Nous sommes en octobre, à sept heures du matin, au Muy, dans la rue Marceau. Fine (abréviation de Joséphine) sort la roulotte (1) de sa cave, le père François rentre chez lui après avoir acheté le pain et le journal.
"Bonjour Fine ! Tu te prépares pour aller laver le linge au Rabinon ?
- Eh oui, avec ces quelques orages, le Rabinon raille (2) bien. Té, donne moi un coup de main pour charger la gourbo (3) car j'ai beaucoup de draps aujourd'hui.
- La gourbo, la lessiveuse, le bois, la caisse, le battoir et les paquetons des célibataires, te voilà bien chargée. Pousser ce chargement sur deux kilomètres avec la montée du pont d'Argens, tu as du mérite, tu ne le voles pas ton argent ! Pourquoi tu ne vas pas au lavoir municipal ?

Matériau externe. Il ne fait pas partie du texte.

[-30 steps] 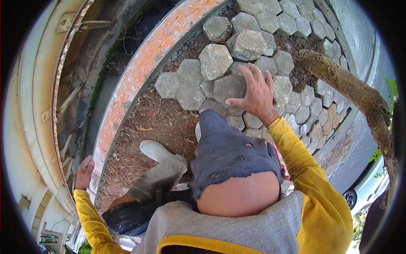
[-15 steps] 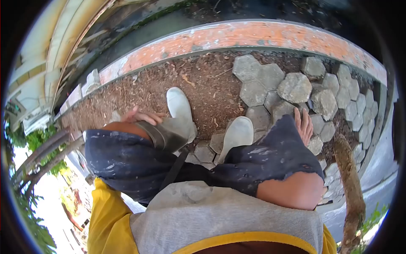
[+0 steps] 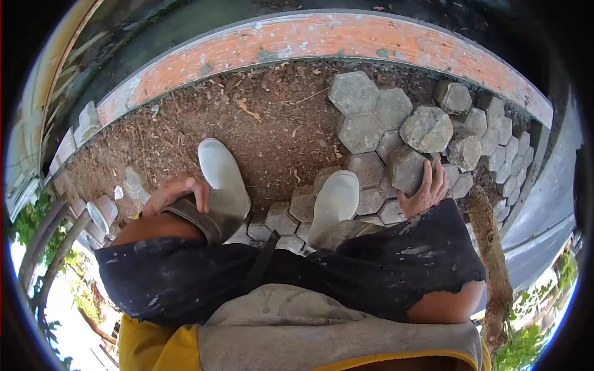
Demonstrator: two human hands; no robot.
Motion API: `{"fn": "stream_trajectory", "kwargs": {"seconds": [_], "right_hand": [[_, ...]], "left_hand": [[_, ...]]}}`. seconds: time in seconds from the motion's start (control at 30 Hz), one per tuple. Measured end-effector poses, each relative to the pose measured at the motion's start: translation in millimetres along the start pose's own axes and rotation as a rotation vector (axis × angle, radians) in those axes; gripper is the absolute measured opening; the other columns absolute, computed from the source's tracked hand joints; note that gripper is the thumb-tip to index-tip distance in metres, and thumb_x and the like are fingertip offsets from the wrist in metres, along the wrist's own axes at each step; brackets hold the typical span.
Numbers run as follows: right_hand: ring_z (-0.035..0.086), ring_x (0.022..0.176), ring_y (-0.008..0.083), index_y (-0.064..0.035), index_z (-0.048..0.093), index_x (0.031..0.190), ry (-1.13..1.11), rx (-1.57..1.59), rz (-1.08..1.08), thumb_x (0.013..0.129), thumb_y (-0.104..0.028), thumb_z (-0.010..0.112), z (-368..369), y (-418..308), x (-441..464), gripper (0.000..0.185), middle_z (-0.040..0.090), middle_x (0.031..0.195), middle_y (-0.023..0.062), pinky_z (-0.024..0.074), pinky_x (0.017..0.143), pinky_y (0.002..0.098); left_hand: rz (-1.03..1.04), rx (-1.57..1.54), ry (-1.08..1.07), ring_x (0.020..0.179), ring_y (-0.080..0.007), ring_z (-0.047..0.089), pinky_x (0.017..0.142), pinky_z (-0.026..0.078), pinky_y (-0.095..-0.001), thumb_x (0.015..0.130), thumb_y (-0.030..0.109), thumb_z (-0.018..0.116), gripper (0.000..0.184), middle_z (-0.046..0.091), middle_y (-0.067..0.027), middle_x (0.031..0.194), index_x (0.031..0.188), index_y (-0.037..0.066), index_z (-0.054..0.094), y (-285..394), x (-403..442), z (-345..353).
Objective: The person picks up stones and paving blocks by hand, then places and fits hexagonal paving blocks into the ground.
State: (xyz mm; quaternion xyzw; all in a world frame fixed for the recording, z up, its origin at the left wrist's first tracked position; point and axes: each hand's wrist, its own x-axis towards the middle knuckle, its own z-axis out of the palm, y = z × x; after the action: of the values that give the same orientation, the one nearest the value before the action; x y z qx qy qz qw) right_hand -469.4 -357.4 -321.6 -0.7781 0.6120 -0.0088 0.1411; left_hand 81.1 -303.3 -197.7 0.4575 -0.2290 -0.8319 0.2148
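Note:
My right hand has its fingers and thumb around the near edge of a grey hexagonal paving block, which sits tilted on the other blocks. A rough, broken-faced block lies just beyond it. On the left, my left hand hangs loosely bent over the top of my boot, holding nothing, its fingers partly hidden. My two pale rubber boots, the left boot on bare soil and the right boot at the edge of the laid blocks, stand apart.
A painted orange curb runs across the far side, with dark water behind it. Hexagonal pavers cover the right of the brown soil. A tree trunk rises at the near right; a pale stone piece lies left.
My right hand has moved from beside my knee onto the paving block. My left hand has bent its fingers downward. The view has shifted, with my legs lower in it.

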Motion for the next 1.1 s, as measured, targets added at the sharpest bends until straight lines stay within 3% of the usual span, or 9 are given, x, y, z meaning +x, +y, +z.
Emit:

- Moi ! au lavoir ! Ma mère, ma grand-mère allaient au Rabinon. Etendre les draps sur du fil de fer tandis que là-bas ils soleillent, sèchent sur les arbustes et s'imprègnent de l'odeur de la garrigue. Et puis, laver avec l'eau du canal ? Tu n'y penses pas ! Tandis que laver les draps dans l'aigo mauresco (4)... et même je vais te dire, c'est mon bénéfice !
- Comment ton bénéfice ?
- Et bien pour une gourbo de linge, en plus de mon salaire, je demande une pièce de savon de Marseille et avec l'eau bonne (5) des collines, le savon prend mieux et j'en consomme que la moitié : c'est mon "papa rousset"(6).

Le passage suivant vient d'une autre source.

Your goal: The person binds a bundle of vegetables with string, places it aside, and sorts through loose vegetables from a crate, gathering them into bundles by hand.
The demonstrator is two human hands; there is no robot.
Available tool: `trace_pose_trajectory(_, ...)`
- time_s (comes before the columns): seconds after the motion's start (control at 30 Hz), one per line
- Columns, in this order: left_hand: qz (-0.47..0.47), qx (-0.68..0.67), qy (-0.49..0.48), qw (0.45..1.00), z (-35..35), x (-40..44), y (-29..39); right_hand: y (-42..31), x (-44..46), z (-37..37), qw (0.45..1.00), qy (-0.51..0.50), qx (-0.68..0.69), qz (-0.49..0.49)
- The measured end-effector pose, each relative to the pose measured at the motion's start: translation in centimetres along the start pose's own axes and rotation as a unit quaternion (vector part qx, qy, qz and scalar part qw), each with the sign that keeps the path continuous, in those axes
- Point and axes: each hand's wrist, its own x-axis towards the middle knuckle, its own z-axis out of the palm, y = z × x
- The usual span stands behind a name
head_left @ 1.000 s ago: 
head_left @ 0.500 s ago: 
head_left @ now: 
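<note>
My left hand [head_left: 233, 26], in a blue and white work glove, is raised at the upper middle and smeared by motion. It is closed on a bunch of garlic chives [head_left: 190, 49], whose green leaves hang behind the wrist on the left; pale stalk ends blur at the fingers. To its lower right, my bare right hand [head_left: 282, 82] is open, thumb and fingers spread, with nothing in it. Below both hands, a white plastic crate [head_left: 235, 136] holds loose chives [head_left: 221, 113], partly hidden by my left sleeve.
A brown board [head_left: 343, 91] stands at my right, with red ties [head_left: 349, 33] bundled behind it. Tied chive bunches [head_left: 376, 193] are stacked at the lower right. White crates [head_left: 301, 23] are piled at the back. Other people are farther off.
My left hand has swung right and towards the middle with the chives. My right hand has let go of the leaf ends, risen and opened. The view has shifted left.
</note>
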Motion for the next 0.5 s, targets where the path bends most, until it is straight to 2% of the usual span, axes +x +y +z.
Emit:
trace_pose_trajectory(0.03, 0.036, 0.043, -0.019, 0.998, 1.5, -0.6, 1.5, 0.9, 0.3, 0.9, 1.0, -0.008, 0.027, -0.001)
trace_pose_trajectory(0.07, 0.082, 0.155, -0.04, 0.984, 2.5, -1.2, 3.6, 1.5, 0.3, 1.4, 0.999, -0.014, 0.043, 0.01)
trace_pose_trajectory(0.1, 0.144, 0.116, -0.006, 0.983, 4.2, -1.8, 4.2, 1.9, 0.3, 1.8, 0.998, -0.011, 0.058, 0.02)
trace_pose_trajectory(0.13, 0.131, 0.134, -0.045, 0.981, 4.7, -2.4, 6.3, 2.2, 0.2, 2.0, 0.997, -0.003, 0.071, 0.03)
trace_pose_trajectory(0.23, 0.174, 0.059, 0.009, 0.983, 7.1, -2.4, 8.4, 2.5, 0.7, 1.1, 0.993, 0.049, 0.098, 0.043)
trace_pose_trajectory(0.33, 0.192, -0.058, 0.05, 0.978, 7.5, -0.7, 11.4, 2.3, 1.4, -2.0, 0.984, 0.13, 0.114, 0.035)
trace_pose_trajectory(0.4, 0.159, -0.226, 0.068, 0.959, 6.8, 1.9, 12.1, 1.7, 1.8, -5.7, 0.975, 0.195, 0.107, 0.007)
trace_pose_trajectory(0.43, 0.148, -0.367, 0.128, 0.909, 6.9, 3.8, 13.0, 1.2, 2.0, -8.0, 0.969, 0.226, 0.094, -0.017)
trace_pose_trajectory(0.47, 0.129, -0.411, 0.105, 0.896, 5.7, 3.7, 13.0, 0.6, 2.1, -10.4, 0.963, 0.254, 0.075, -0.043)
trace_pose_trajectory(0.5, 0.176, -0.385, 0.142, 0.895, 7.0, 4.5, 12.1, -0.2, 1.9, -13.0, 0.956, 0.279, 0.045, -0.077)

- Oh, tu as fait des frais, tu as une belle caisse toute neuve !
- Moi ! faire des frais ! La caisse, c'est Auguste qui travaille à la scierie Laudon qui me l'a donnée, tu vois pas la réclame de Nestlé (7) imprimée dessus ! Tu sais, se mettre à genoux sur les pierres c'est dur ; alors j'ai retiré un côté, mis un coussin à l'intérieur, ça fait bien l'affaire pour mes pauvres genoux. Le battoir c'est lui aussi qui me l'a fait.
- Vous êtes combien à aller au Rabinon ?
- Oh, cinq ou six ; au temps de ma mère, elles étaient une quinzaine, même que les trous d'eau avaient des noms : les premiers, près du chemin c'étaient ceux dits des "professionnelles" qui lavaient pour l'hôtel Sermet et les familles bourgeoises ; ensuite, je me rappelle qu'il y avait le trou du cade (8), de la chèvre, de la bassine, du haut et d'autres ; chaque trou avait sa titulaire ! Maintenant on se met où on veut et à midi, pendant que la bugado (9) soleille, dans le feu, on fait cuire les saucisses de chez Foucou (la boucherie Edouard Foucou et fils était sur les allées Victor Hugo) avec la pain de chez Cattu (Catturegli que les Muyois raccourcissaient en Cattu), un peu de caillette, quelques noix et des figues sèches, on se régale. Et puis on se raconte les dernières nouvelles du Muy, les contes d'avant.
- Là les cancans ça doit y aller ! Tout Le Muy doit y passer.
- Bon, assez blagué ! Albertine doit m'attendre, et merci pour le coup de main. A bientôt !"
(0) le Rabinon prend sa source sur le versant sud du Rocher de Roquebrune et le contourne vers l'ouest avant de plonger dans l'Argens
(1) plateau de bois monté sur quatre roues en fer que l'on pousse et dirige à l'aide d'une poignée. Construite à partir de 1938 par M. Gibert, charron au Muy, sa production cessa vers 1950
(2) coule
(3) corbeille en osier
(4) eau des Maures
(5) eau pure peu chargée en calcaire
(6) supplément. Lorsqu'un commerçant faisait la bonne mesure ou donnait un supplément à la quantité, il disait "je te fais papa rousset"
(7) la scierie Laudon, la plus importante du Muy, fournissait des caisses d'emballage pour l'usine Nestlé de Marseille
(8) genévrier
(9) ensemble de linge lavé
Source : Texte raconté par Pierre Taxil dans le livre : "Le Rocher de Roquebrune" Ed. Campanile.